A defect in delayed-type hypersensitivity reaction is best illustrated in the gene mutation in IFN-g receptor 1 (IFNGR1). IFNGR1 deficiency is characterized by ineffective granuloma formation with disseminated infection of atypical Mycobacterium species, BCG, and Salmonella species. This mutation resides on band 6q23-24. The gene consists of 50 kilobases (kb), composing 7 exons. It is highly polymorphic and encodes a 90-kilodalton transmembrane protein, which binds IFN-γ with high affinity. IFNGR1 is expressed on T cells, monocytes, macrophages, and polymorphonuclear neutrophils (PMN).

Mutations identified thus far include frameshift deletions or insertions, a splice mutation, and missense mutations at the upstream end of the gene. These mutations usually lead to absent surface expression of IFNGR1 or nonfunctional binding sites for IFN-γ, although leaky proteins are predicted in missense mutations. In the absence of IFN-γR expression, IFN-γ fails to activate monocytes to secrete TNF-α and produce ROIs. The gene mutation of IFNGR2 also induces similar clinical features. Mutations in IFNGR1 at a downstream hotspot disrupt the intracytoplasmic domain and result in a dominantly expressed disorder with milder clinical features.6

Murine models of IFNGR1 deficiency are susceptible to infection with a wider range of organisms than reported for humans with IFNGR1 mutations. The former develop infections with Listeria monocytogenes, Legionella pneumophila, Toxoplasma gondii, and Leishmania species, as well as with lymphocytic choriomeningitis virus, mouse hepatitis virus, and herpes simplex virus (HSV).

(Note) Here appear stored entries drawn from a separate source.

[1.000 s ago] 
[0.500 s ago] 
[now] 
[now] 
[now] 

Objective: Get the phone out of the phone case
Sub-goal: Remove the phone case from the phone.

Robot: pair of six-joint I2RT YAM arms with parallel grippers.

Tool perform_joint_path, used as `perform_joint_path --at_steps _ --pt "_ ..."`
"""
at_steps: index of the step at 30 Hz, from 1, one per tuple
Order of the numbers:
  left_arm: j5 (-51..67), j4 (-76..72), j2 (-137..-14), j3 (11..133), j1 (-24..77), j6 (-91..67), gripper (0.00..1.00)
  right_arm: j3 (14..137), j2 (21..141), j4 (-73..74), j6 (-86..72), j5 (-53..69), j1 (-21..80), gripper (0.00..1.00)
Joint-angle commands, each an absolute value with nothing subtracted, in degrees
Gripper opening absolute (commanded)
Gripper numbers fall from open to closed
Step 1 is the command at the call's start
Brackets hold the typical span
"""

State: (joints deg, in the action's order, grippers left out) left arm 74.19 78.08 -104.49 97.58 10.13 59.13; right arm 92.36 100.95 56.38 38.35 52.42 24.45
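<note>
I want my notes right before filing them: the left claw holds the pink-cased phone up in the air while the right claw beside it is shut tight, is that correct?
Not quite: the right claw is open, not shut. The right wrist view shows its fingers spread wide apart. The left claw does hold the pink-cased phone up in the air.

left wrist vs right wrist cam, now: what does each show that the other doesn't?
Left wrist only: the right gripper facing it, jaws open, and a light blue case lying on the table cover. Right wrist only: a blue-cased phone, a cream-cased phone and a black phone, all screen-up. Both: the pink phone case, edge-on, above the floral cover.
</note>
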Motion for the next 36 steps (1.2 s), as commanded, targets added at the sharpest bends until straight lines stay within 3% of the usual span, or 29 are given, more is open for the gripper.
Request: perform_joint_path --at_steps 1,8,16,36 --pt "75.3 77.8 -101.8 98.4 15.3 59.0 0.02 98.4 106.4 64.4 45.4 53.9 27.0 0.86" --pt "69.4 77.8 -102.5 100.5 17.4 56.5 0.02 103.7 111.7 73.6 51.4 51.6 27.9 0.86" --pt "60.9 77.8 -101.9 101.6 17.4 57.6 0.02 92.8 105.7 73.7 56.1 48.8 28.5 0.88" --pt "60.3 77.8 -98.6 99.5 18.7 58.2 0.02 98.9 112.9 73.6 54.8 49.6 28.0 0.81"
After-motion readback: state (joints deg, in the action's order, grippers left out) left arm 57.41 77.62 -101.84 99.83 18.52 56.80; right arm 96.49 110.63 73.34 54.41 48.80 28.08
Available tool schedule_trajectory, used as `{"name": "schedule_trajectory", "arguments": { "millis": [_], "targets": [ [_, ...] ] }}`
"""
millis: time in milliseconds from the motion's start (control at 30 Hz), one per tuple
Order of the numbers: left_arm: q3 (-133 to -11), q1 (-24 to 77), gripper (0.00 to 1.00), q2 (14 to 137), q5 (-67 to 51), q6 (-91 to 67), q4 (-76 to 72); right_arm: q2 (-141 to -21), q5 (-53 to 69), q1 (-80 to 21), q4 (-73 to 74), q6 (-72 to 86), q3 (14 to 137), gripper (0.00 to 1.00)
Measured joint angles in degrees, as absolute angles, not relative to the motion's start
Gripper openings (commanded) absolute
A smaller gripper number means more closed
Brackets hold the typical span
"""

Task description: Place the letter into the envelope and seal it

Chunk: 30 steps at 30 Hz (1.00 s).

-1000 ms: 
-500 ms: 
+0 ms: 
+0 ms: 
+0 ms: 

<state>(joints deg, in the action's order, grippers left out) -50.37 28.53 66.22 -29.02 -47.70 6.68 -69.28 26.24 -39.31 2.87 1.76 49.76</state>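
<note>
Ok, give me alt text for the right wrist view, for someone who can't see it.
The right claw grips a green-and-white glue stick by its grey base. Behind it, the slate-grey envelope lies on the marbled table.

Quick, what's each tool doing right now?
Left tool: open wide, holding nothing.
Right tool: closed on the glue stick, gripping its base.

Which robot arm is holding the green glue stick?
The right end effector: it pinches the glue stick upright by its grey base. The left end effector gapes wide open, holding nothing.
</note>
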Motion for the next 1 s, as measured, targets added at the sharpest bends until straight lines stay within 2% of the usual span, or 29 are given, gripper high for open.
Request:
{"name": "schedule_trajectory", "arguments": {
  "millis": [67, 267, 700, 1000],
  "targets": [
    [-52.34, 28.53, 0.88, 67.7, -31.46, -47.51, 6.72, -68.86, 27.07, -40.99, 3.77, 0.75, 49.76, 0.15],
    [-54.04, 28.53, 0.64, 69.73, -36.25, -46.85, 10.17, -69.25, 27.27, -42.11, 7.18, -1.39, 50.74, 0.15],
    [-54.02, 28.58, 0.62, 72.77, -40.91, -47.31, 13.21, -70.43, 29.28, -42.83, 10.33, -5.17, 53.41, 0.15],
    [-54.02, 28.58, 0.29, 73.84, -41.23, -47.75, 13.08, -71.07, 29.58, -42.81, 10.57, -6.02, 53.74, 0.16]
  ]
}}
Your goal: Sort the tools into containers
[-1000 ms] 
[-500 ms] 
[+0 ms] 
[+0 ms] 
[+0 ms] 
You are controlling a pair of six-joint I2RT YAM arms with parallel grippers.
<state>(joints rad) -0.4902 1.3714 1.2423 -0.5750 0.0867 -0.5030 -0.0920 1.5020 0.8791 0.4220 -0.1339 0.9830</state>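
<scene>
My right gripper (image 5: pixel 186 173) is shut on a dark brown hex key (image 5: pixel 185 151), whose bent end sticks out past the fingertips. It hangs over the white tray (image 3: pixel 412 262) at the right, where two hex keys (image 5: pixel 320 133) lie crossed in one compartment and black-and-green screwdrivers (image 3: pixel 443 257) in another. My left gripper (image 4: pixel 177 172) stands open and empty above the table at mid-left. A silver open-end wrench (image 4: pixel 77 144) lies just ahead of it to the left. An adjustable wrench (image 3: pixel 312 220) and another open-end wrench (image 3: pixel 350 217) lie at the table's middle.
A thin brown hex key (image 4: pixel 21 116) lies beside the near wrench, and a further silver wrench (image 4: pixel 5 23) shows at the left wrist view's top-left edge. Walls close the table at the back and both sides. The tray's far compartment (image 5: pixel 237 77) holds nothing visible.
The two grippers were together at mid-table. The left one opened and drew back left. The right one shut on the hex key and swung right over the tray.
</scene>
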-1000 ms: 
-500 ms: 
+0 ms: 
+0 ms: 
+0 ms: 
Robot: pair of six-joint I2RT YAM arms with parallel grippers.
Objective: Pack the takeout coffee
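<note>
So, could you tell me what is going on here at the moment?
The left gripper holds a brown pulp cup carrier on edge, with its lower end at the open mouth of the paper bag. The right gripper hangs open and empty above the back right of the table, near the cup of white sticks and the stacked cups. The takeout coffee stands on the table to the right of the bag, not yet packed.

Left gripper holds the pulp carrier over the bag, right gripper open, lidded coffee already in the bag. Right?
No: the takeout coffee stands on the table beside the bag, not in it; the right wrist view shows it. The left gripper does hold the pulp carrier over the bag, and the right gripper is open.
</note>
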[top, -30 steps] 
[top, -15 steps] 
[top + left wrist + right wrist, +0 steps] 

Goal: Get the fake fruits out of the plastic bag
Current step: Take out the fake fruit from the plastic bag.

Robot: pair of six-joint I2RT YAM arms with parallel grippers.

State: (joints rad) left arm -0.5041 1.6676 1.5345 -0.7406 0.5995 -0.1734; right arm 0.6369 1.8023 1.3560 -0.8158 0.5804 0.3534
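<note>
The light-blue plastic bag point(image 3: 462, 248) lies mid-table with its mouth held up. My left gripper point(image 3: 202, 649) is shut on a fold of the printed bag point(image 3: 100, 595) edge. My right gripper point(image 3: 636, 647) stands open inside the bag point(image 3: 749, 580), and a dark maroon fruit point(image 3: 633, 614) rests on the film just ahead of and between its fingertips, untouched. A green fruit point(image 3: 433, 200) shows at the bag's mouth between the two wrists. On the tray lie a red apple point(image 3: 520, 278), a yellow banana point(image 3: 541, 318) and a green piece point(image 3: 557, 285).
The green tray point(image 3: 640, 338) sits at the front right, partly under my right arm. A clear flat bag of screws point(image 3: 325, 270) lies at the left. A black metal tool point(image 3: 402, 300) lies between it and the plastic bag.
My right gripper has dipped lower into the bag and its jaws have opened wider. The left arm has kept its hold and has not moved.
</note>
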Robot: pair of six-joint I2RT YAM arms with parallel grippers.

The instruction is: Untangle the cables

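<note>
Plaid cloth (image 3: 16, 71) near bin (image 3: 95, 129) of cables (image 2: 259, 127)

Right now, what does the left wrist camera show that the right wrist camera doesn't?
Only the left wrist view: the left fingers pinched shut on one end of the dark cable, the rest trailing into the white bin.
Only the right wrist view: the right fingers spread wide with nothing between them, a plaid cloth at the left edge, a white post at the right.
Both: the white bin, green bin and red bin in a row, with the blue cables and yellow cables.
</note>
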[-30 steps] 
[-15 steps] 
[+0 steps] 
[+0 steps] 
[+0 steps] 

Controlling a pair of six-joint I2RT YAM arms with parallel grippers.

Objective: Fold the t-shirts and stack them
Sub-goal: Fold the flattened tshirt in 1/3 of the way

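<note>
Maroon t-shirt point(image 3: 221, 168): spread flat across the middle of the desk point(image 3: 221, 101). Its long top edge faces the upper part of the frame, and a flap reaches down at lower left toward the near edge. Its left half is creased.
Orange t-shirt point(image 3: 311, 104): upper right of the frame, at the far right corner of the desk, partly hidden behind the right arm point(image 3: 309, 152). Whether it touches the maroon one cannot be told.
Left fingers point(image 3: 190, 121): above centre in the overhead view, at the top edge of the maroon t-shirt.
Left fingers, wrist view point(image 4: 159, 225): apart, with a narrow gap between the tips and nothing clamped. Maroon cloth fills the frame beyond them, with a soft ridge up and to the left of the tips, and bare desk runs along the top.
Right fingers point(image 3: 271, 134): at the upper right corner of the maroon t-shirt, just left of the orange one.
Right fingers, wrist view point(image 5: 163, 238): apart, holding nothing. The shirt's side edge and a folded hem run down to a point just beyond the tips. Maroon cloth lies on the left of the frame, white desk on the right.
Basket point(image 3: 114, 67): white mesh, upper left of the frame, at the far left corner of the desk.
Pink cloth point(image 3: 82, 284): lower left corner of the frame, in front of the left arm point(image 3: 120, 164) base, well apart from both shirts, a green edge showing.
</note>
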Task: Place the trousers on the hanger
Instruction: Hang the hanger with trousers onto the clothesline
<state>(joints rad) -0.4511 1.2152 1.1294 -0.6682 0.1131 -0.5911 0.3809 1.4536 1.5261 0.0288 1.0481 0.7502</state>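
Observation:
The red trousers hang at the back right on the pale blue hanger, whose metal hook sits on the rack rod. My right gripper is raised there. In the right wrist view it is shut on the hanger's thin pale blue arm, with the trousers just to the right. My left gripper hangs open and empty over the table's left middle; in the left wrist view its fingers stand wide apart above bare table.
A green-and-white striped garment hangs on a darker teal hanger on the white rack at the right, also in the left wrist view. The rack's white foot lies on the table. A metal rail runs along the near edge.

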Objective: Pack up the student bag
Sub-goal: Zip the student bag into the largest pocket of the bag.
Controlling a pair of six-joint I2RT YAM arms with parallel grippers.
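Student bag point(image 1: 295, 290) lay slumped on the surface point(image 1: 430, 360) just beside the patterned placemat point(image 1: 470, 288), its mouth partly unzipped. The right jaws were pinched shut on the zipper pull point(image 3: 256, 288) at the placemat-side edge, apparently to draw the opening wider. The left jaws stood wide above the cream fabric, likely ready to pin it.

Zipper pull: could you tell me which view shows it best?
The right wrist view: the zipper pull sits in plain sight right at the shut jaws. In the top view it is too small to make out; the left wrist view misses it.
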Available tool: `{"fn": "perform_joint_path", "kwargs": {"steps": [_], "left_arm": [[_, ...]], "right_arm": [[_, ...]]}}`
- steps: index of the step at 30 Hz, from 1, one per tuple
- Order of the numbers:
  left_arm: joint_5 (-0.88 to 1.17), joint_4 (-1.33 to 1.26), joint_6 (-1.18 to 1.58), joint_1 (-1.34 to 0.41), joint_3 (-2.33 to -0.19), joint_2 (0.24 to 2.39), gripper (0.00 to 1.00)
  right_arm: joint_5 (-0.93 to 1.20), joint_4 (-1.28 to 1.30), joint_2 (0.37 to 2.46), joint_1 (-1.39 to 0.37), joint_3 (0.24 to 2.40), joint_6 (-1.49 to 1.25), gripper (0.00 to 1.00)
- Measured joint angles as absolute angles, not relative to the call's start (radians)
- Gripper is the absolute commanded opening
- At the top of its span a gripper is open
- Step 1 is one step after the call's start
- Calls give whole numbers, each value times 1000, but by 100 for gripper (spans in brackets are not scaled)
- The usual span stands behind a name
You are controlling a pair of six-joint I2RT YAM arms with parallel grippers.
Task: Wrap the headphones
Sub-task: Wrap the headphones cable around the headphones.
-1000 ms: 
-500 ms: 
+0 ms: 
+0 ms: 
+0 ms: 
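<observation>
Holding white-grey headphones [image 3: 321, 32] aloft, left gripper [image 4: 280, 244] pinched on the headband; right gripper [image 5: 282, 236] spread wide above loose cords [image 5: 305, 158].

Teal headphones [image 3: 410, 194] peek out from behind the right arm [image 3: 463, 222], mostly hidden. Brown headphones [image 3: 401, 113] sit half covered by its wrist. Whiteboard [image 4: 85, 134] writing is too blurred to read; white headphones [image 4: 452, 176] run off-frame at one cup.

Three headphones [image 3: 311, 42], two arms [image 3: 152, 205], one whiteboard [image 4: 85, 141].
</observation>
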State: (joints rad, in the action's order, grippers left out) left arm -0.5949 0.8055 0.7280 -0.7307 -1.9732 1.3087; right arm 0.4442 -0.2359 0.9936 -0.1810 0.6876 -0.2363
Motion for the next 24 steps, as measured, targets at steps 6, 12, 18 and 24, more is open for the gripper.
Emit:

Down-regulation of CMI in the immunocompetent host is an active process and important for minimizing tissue injury associated with delayed-type hypersensitivity. Cytokine such as IL-10 down-regulate production of Th1 cytokines or counteract actions of Th1 cytokines. Recent studies also indicate importance of naturally occurring and inducible Treg cells that suppress effector cell proliferation directly or indirectly by producing cytokines such as IL-10 and transforming growth factor–β (TGF-β). Drugs that block components of delayed-type hypersensitivity include the histamine-2 (H2)–receptor antagonist cimetidine and the prostaglandin antagonist indomethacin. Interestingly, as indicated above, IFN-γ can augment induction of inducible Treg cells that produce IL-10 and TGF-β in the late stage of inflammation.5

As indicated above, Th17 and Tc17 cells are implicated in delayed-type hypersensitivity and CH responses in rodent models. This appears to also be true in humans. For example, nickel-specific Th clones established from patients with contact dermatitis against nickel were shown to produce IL-17A.7

Frequency

United States

Seventy-five percent of healthy children aged 12-36 months mount positive delayed-type hypersensitivity skin test reactivity to a Candida antigen. Evaluating CMI with in vitro lymphocyte proliferative responses to the specific antigen is necessary in the absence of a skin delayed-type hypersensitivity response.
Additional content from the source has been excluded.